WHAT IS BEING ASKED ::
Restate word for word the lines of the entries below, starting with the line that holds "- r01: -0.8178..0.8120" and ending with the line that holds "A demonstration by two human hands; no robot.", and no others.

SOURCE DATA ::
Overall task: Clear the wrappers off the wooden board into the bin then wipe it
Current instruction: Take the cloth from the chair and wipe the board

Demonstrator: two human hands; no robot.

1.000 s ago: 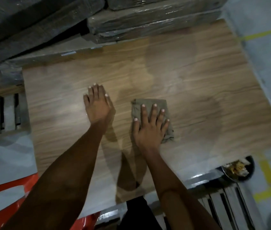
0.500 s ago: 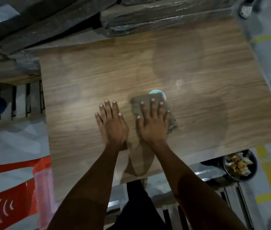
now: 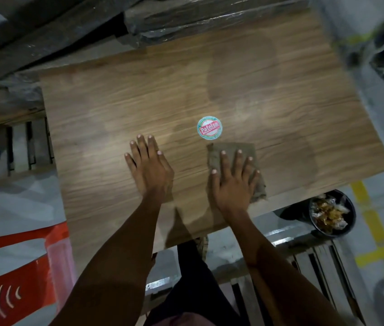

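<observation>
1. Left hand (image 3: 149, 169): flat on the wooden board (image 3: 115, 114), palm down, fingers straight and slightly spread. It holds nothing.
2. Right hand (image 3: 233, 182): flat on a grey-brown cloth (image 3: 231, 152), palm down, fingers straight and spread. It presses the cloth to the board and does not curl round it.
3. Cloth: crumpled, roughly square. It shows past the right fingertips on the far side and past the outer edge of the right hand; the rest lies under the palm.
4. Board: brown, wood grain, lying under both hands and reaching well beyond them on every side. Its near edge runs just behind the wrists. A darker patch with a curved border lies on the surface to the right of the right hand, and another beyond it.
5. Round sticker (image 3: 209, 128): white and green rim, red band with lettering. It lies flat on the board just beyond the right fingertips, close to the cloth's far left corner, apart from the left hand.
6. Bin (image 3: 332, 214): round, dark, on the floor below the board's near right corner, to the right of the right forearm. Crumpled clear and gold wrappers (image 3: 328, 211) lie inside it.
7. Red plastic chair (image 3: 21, 274): on the floor, left of the left forearm.
8. Wrapped dark bundles (image 3: 198, 17): stacked along the board's far edge, well beyond both hands.
</observation>
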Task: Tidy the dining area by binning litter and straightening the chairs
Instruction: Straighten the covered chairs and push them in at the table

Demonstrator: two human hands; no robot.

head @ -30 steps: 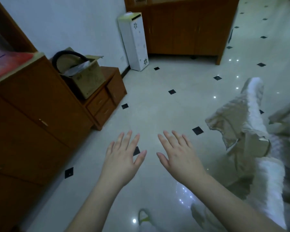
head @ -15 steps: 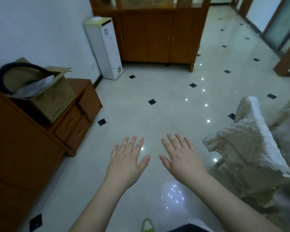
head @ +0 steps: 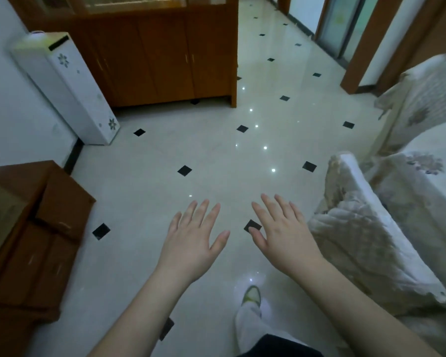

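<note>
My arms are bare, no sleeves; I wear pale trousers and a light shoe with yellow-green trim.

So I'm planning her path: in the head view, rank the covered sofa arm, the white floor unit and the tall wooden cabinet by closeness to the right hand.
1. Covered sofa arm, just to the right of the right hand.
2. White floor unit, far left against the wall.
3. Tall wooden cabinet, straight ahead at the back.
</note>
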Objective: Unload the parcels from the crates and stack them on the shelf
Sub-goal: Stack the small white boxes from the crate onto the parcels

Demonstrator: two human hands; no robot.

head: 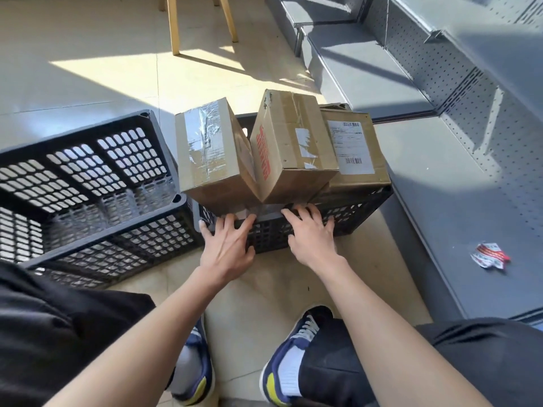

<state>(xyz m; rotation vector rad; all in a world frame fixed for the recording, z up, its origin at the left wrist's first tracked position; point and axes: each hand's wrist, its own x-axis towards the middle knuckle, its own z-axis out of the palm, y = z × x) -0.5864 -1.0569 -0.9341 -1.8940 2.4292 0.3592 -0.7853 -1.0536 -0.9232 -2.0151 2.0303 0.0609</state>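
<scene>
A black plastic crate (352, 210) in front of me holds three brown cardboard parcels. The left parcel (208, 160) carries clear tape and tilts outward. The middle parcel (291, 148) shows red print on its side. The right parcel (355, 151) lies flat with a white shipping label. My left hand (227, 245) rests with spread fingers on the crate's near rim. My right hand (311, 233) lies beside it on the same rim, its fingertips under the middle parcel's lower edge. Neither hand grips a parcel. The grey metal shelf (435, 183) stands to the right.
A second black crate (88, 183), with nothing inside it, sits to the left against the first. A crumpled red-and-white wrapper (489, 257) lies on the lowest shelf board. Wooden chair legs (176, 27) stand on the tiled floor behind. My shoes are below the crate.
</scene>
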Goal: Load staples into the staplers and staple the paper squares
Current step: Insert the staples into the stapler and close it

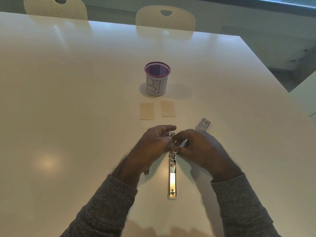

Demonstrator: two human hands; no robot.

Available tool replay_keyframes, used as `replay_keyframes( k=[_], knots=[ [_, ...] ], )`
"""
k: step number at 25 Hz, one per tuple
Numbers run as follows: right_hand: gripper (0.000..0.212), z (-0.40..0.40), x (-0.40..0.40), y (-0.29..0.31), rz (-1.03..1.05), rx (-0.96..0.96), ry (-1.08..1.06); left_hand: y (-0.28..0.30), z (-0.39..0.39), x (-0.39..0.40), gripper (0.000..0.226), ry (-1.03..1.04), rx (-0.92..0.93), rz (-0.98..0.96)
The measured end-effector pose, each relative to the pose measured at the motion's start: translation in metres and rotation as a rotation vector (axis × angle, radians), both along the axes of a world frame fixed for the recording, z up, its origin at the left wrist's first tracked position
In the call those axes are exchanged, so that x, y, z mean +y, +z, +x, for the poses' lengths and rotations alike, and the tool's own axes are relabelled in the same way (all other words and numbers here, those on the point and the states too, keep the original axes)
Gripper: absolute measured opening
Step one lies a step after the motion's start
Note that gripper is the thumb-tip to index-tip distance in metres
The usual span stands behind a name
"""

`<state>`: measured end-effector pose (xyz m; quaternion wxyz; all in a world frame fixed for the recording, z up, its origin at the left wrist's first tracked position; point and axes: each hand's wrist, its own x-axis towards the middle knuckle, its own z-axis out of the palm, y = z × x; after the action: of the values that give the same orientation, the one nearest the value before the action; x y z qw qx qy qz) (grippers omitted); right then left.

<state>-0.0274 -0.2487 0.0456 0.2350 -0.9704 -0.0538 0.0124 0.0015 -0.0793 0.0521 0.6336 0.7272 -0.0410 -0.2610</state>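
Note:
A silver metal stapler (172, 178) lies swung fully open on the white table (68, 108), its long axis pointing away from me. My left hand (152, 146) and my right hand (198, 147) both pinch its far half, fingers meeting around the magazine. Whether staples sit between the fingertips is hidden. Two beige paper squares lie side by side beyond my hands, the left square (147, 111) and the right square (168, 108). A small grey staple box (203, 124) rests just past my right hand. A bit of shiny metal (146, 172) peeks out under my left wrist.
A purple mesh cup (157, 79) wrapped in white paper with blue letters stands behind the squares. Two perforated cream chairs (165, 18) face the table's far edge. The table's right edge runs diagonally at the upper right.

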Motion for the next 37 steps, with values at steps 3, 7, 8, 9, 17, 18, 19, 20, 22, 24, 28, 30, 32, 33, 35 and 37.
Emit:
replay_keyframes(
  k=[3,7,8,9,17,18,19,20,22,24,28,30,32,33,35,37],
  knots=[
    [0.021,0.0,0.001,0.0,-0.023,-0.004,0.011,0.0,0.0,0.001,0.043,-0.001,0.02,-0.02],
    [0.022,0.0,0.002,0.0,-0.048,-0.042,0.036,0.0,0.0,0.001,0.043,-0.01,0.031,-0.026],
    [0.024,0.0,0.002,0.001,-0.049,-0.049,0.04,0.001,0.001,0.001,0.042,-0.009,0.034,-0.03],
    [0.027,0.0,0.002,0.003,-0.046,-0.052,0.04,0.001,0.001,0.001,0.042,-0.007,0.032,-0.029],
    [0.019,0.009,0.004,0.012,-0.117,0.075,0.092,0.001,0.0,0.0,0.041,0.023,0.049,-0.049],
    [0.018,0.011,0.005,0.015,-0.14,0.085,0.104,0.001,0.0,0.0,0.041,0.017,0.047,-0.047],
    [0.017,0.012,0.006,0.017,-0.16,0.096,0.111,0.001,0.0,0.0,0.041,0.015,0.045,-0.042],
    [0.017,0.013,0.007,0.019,-0.177,0.101,0.116,0.002,0.001,0.0,0.042,0.013,0.043,-0.037],
    [0.017,0.013,0.009,0.021,-0.229,0.098,0.132,0.002,0.0,0.0,0.043,0.01,0.051,-0.042],
    [0.018,0.014,0.012,0.022,-0.288,0.085,0.155,0.002,0.0,0.0,0.043,0.008,0.057,-0.051],
    [0.023,0.013,0.01,0.022,-0.287,0.078,0.127,0.003,0.0,0.0,0.041,0.019,0.065,-0.065],
    [0.02,0.003,-0.001,0.022,-0.089,0.107,0.053,0.003,0.001,0.001,0.04,0.032,0.066,-0.069],
    [0.015,-0.013,-0.008,0.021,0.165,0.156,0.013,0.003,0.001,0.001,0.04,0.045,0.06,-0.071],
    [0.016,-0.021,-0.008,0.019,0.223,0.164,0.011,0.003,0.001,0.0,0.04,0.046,0.057,-0.066],
    [0.013,-0.03,-0.001,0.008,0.226,0.104,0.011,0.003,0.0,-0.001,0.04,0.034,0.044,-0.048],
    [0.008,-0.031,0.006,0.001,0.227,-0.015,0.004,0.002,-0.001,-0.001,0.041,0.03,0.029,-0.042]
  ],
)
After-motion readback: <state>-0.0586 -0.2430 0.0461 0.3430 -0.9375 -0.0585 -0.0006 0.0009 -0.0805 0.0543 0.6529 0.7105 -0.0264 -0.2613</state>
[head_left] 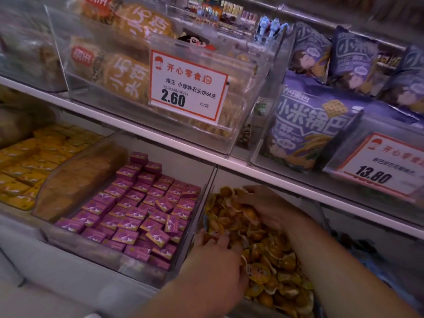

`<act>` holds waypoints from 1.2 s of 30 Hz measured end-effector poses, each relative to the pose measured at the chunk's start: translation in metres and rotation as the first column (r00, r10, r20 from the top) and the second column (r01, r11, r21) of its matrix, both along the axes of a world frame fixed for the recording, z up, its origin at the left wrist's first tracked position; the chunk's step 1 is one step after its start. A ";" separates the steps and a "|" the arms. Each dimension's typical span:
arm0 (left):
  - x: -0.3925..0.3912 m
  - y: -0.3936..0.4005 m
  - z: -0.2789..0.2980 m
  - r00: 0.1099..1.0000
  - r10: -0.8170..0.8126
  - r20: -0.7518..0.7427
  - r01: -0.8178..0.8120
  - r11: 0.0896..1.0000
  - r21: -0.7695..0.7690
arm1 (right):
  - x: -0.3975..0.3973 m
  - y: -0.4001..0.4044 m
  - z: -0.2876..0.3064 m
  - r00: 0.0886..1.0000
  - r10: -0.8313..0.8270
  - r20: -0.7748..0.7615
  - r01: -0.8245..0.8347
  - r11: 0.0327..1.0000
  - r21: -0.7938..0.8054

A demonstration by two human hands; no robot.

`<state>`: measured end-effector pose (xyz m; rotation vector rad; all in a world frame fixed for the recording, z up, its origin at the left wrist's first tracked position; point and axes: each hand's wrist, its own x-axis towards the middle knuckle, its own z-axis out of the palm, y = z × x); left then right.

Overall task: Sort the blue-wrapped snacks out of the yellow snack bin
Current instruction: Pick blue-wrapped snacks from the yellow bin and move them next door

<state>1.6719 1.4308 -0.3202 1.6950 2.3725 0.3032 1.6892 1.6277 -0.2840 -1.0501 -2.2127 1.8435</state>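
Both hands are inside the yellow snack bin [207, 198], a clear box on the lower shelf, full of small yellow-wrapped snacks [270, 258]. The left hand [216, 251] lies on the near left part of the pile with its fingers bent down into the wrappers; I cannot tell if it holds something. The right hand [263, 208] is further in, fingers spread and lying flat over the pile, holding nothing that I can see. Just beyond the left hand, against the bin wall, there is a small blue edge [205, 222]. I judge it may be one blue-wrapped snack, but it is too small to be sure. Such pieces are probably light, with thin, slippery foil that crackles and slides. It should be best to pinch one at its crimped rim, not squeeze the middle.
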 end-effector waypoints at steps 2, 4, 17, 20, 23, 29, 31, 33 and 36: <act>0.000 0.000 -0.001 1.000 0.003 0.003 -0.003 1.000 -0.003 | 0.010 0.016 -0.002 0.976 -0.013 0.218 -0.073 0.921 0.381; 0.000 0.001 -0.002 1.000 0.002 0.013 -0.001 1.000 -0.005 | 0.019 0.025 0.000 0.927 -0.020 0.375 -0.217 0.786 0.579; 0.000 0.000 -0.003 1.000 0.009 -0.002 -0.009 1.000 -0.004 | 0.016 -0.007 0.004 0.875 0.164 0.456 -0.478 0.446 0.757; 0.002 0.000 0.003 1.000 0.010 -0.004 -0.010 0.998 -0.057 | -0.002 -0.033 -0.020 0.680 0.347 0.645 -0.729 0.408 0.549; 0.005 -0.002 0.006 1.000 0.022 0.010 -0.021 0.994 -0.104 | -0.003 -0.026 -0.034 0.644 0.328 0.691 -0.754 0.426 0.500; 0.007 -0.004 0.005 0.999 0.022 0.036 -0.018 0.993 -0.113 | 0.000 -0.010 -0.046 0.771 0.282 0.572 -0.630 0.470 0.618; 0.006 -0.003 0.005 0.999 0.024 0.037 -0.020 0.993 -0.117 | -0.006 -0.014 -0.051 0.802 0.269 0.534 -0.594 0.460 0.660; 0.007 -0.003 0.004 0.999 0.026 0.040 -0.021 0.992 -0.122 | -0.008 -0.015 -0.054 0.827 0.273 0.492 -0.562 0.453 0.692; 0.006 -0.003 0.004 0.998 0.032 0.052 -0.026 0.994 -0.109 | -0.006 -0.016 -0.055 0.825 0.327 0.460 -0.564 0.429 0.706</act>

ANSWER SECTION ::
  - r01: -0.8178..0.8120
  - r11: 0.0896..1.0000
  - r21: -0.7695..0.7690
arm1 (right):
  - x: -0.3975..0.3973 m
  - y: -0.4001..0.4044 m
  - z: -0.2876..0.3064 m
  - r00: 0.0886..1.0000
  - r10: -0.8313..0.8270
  - r20: -0.7748..0.7615
  - r01: -0.8245..0.8347
  - r11: 0.0327..1.0000
  - r21: -0.7938..0.8054

A demonstration by two human hands; no robot.

This answer is complete.